On 03/18/2010 03:11 PM, Walter Bright wrote:
Andrei Alexandrescu wrote:
Reading the file header (e.g. first 512 bytes) and then matching
against archive signatures is, I think, a very nice touch. (I was only
thinking of matching by file name.) There is a mild complication - you
can't close and reopen the archive, so you need to pass those 512
bytes to the archiver along with the rest of the stream. This is
because the stream may not be rewindable, as is the case with pipes.
The reasons for reading the file to determine the archive type are:
1. Files sometimes lose their extensions when being transferred around.
I sometimes have this problem when downloading files from the internet -
Windows will store it without an extension.

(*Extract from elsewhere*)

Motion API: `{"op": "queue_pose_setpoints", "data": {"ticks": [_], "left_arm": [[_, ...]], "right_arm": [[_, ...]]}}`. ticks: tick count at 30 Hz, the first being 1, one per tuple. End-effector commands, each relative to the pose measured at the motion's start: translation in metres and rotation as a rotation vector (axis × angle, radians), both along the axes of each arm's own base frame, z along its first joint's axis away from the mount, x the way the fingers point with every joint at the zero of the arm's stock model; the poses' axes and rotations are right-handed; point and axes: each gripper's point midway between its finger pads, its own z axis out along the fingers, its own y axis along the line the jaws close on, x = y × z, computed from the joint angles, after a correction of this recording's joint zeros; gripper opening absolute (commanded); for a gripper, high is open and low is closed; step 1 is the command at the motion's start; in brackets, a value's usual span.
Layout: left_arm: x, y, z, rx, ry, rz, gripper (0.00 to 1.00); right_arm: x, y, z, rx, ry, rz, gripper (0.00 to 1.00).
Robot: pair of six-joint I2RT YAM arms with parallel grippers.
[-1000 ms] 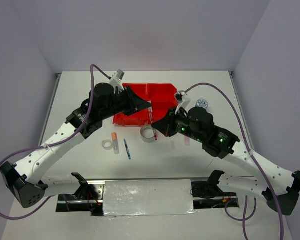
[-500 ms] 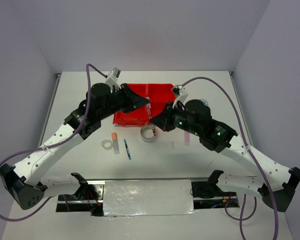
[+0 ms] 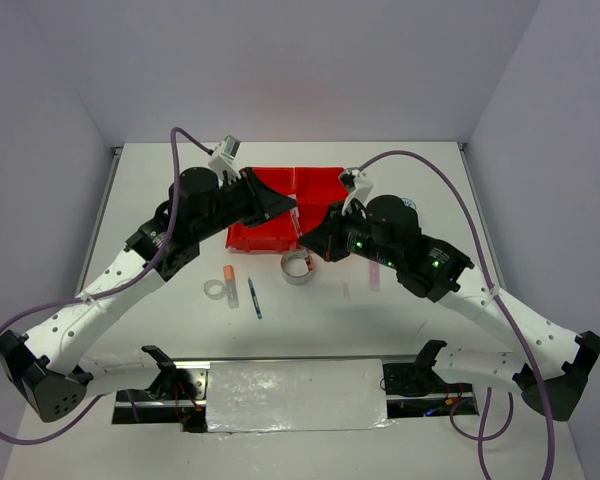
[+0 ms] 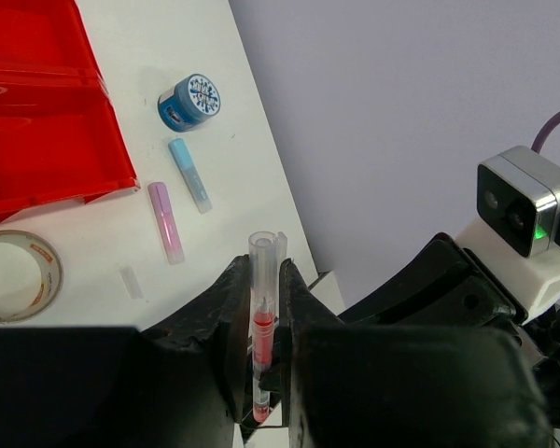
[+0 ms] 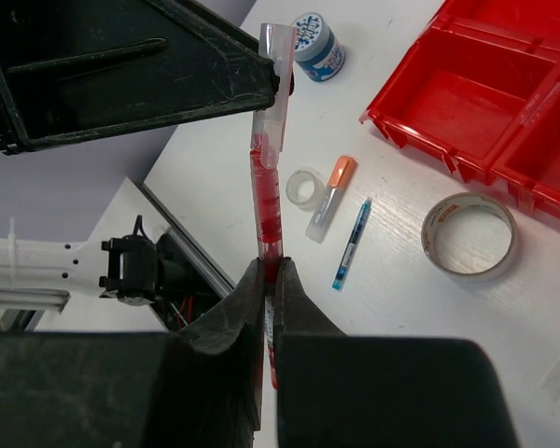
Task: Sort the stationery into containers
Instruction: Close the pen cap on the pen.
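A red pen (image 5: pixel 265 182) with a clear cap (image 4: pixel 261 254) is gripped by both grippers at once. My left gripper (image 4: pixel 263 280) is shut on its cap end. My right gripper (image 5: pixel 269 271) is shut on its other end. In the top view the left gripper (image 3: pixel 291 208) and right gripper (image 3: pixel 306 238) meet above the near edge of the red tray (image 3: pixel 278 184). On the table lie a silvery tape ring (image 3: pixel 298 267), a small clear tape ring (image 3: pixel 215 289), an orange stub (image 3: pixel 229 272) and a blue pen (image 3: pixel 254 298).
A blue-patterned roll (image 4: pixel 190 101) stands right of the tray (image 4: pixel 37 140), with a pale blue stick (image 4: pixel 189 175) and a pink stick (image 4: pixel 165 221) beside it. Another blue roll (image 5: pixel 317 47) shows in the right wrist view. A small clear piece (image 3: pixel 345 290) lies near the tape ring.
My right gripper has moved up and away from me with the red pen, to my left gripper. The left gripper has shifted slightly. Both now grip the pen.
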Motion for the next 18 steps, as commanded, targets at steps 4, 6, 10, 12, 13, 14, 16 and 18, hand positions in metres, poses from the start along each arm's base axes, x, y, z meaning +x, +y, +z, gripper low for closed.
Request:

2. Sometimes I have to remove the extension when sending a file via
email, as stupid email readers block certain email messages based on
file attachment extensions.
3. People don't always put the right extension onto the file.
4. Passing an archive of one type to a reader for another type causes
the reader to crash (yes, I know, readers should be more robust that
way, but reality is reality).
Makes sense.
Is it really necessary to support streaming archives?

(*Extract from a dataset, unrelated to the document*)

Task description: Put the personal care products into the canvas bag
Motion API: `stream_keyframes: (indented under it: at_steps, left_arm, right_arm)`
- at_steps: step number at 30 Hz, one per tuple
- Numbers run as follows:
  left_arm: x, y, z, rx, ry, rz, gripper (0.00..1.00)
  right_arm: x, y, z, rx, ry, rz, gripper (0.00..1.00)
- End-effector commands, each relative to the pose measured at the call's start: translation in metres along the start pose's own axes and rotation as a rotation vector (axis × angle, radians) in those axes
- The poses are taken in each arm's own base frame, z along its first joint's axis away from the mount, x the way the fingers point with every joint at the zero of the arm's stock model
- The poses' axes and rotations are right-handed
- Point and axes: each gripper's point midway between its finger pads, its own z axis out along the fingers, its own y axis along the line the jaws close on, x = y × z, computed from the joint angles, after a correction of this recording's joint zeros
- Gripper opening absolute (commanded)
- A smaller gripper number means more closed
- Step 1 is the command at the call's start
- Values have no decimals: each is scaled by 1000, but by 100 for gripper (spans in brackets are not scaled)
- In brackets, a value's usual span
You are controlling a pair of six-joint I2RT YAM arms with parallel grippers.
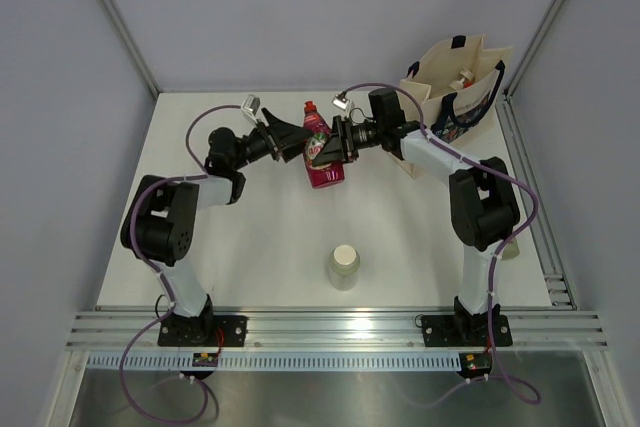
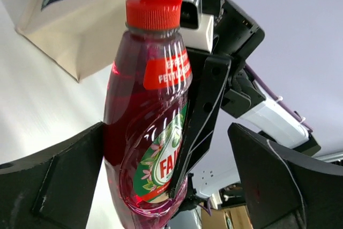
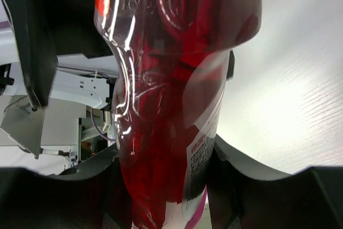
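Observation:
A red teardrop bottle with a red cap hangs above the table's middle back. My right gripper is shut on its body; in the right wrist view both fingers press the bottle. My left gripper is open around the same bottle; its left finger touches the bottle and its right finger stands well apart. The canvas bag stands upright at the back right with some products inside, and also shows in the left wrist view. A pale white-capped bottle stands near the front middle.
A pale object shows partly behind the right arm near the table's right edge. Grey walls close the table at the back and sides. An aluminium rail runs along the front edge by the arm bases.

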Motion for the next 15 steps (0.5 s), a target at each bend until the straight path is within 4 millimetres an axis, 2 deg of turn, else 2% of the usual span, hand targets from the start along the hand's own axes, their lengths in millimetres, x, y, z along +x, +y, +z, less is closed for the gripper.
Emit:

It is not necessary, only vital.
The reason I ask
is we can nicely separate building/reading archives from file I/O. The
archives can be entirely done in memory. Perhaps if an archive is being
streamed, the program can simply accumulate it all in memory, then call
the archive library functions.
This is completely nonscalable! 90% of all my archive manipulation
involves streaming, and I wouldn't dream of thinking of loading most of
those files in RAM. They are huge!
I paste from a script I'm working on right now:
if [[ ! -f $D/sentences.num.gz ]]; then
echo '# Text to numeric...'
./txt2num.d $D/voc.txt \
< <(pv $D/sentences.txt.gz | gunzip) \
> >(gzip >$D/sentences.num.tmp.gz)
mv $D/sentences.num.tmp.gz $D/sentences.num.gz
fi
That takes a good amount of time to run because the .gz involved is
2,180,367,456 bytes _after_ compression. Note how zipping is done both
ways - on reading and writing.
It would be great if we all went to the utmost possible lengths to
distance ourselves from such nonscalable thinking. It's the root reason
for which the wc sample program on digitalmars.com is _inappropriate_
and _damaging_ to the reputation of the language, and also the reason
for which hash tables' implementation performs so poorly on large data -
i.e., exactly when it matters. It's the kind of thinking stemming from
"But I don't have _one_ file larger than 1GB anywhere on my hard drive!"
which you repeatedly claimed as if it were a solid argument. Well if you
don't have one you better get some.
Nobody's going to give us a cookie if we process 50KB files 10 times
faster than Perl or Python. Where it does matter is large data, and I'd
be in a much better mood if I didn't feel my beard growing while I'm
waiting next to a program that uses hashes to build a large index file.
Andrei